Output the data unchanged and complete, minus the images.

Segment Start: SUPPLIED MATERIAL

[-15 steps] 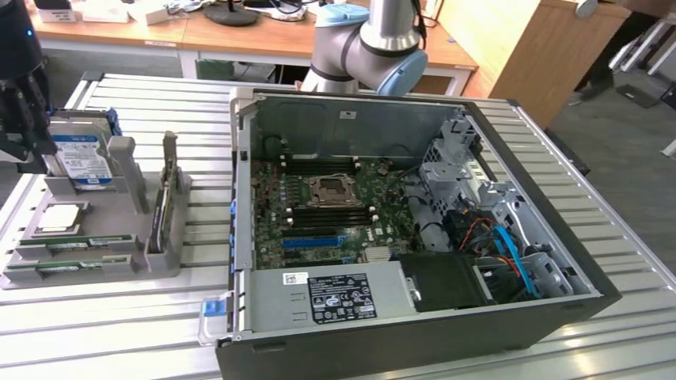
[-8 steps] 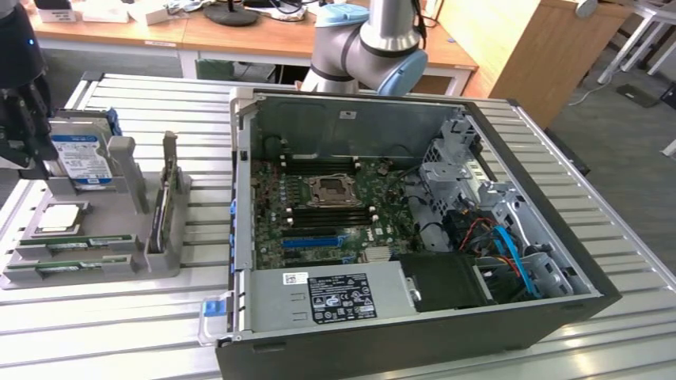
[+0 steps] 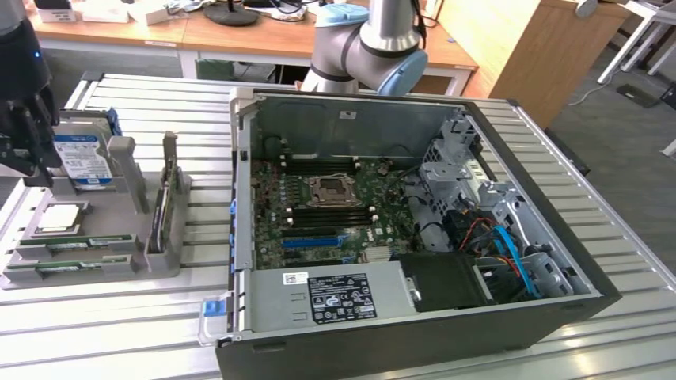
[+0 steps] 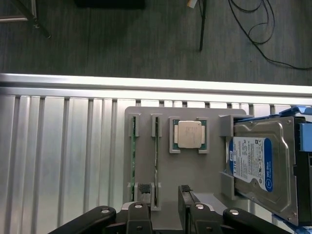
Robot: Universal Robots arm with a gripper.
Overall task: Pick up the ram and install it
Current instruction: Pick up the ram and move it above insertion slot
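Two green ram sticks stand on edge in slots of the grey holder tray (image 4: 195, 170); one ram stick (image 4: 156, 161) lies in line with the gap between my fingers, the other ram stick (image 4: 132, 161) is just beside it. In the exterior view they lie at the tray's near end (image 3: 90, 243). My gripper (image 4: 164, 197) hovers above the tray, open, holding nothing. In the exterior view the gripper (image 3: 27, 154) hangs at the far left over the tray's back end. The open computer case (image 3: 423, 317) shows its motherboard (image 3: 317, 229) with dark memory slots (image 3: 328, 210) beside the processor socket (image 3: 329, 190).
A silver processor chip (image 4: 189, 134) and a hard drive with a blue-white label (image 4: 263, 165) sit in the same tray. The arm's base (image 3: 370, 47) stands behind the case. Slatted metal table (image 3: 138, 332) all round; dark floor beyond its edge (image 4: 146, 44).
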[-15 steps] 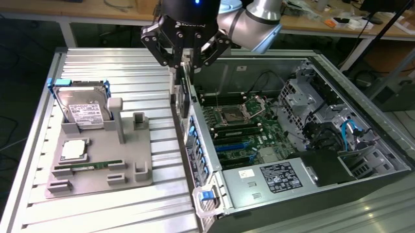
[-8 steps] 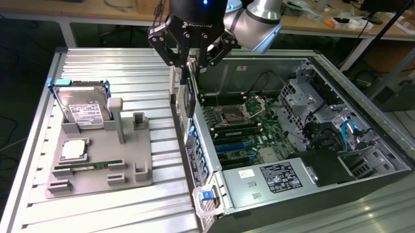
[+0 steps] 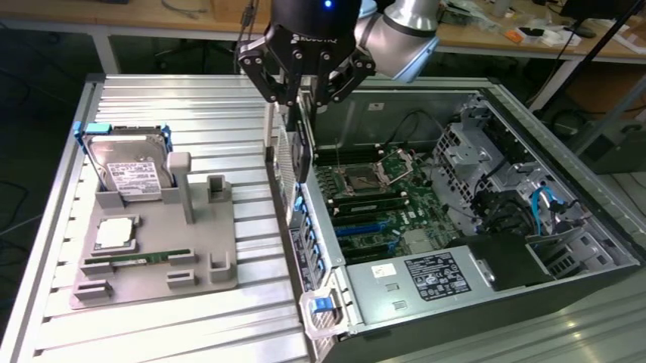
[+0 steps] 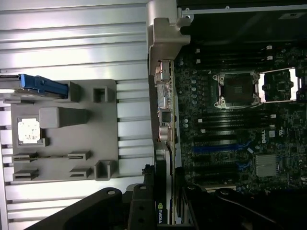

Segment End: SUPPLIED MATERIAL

• [RESULT OF THIS TASK]
[-15 steps] 
[-8 steps] 
[+0 steps] 
[+0 steps] 
Robot: Universal Robots arm with a gripper.
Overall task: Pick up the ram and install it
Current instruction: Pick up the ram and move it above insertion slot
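Two green ram sticks stand on edge in slots of the grey holder tray (image 4: 195, 170); one ram stick (image 4: 156, 161) lies in line with the gap between my fingers, the other ram stick (image 4: 132, 161) is just beside it. In the exterior view they lie at the tray's near end (image 3: 90, 243). My gripper (image 4: 164, 197) hovers above the tray, open, holding nothing. In the exterior view the gripper (image 3: 27, 154) hangs at the far left over the tray's back end. The open computer case (image 3: 423, 317) shows its motherboard (image 3: 317, 229) with dark memory slots (image 3: 328, 210) beside the processor socket (image 3: 329, 190).
A silver processor chip (image 4: 189, 134) and a hard drive with a blue-white label (image 4: 263, 165) sit in the same tray. The arm's base (image 3: 370, 47) stands behind the case. Slatted metal table (image 3: 138, 332) all round; dark floor beyond its edge (image 4: 146, 44).
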[-15 steps] 
[-8 steps] 
[+0 steps] 
[+0 steps] 

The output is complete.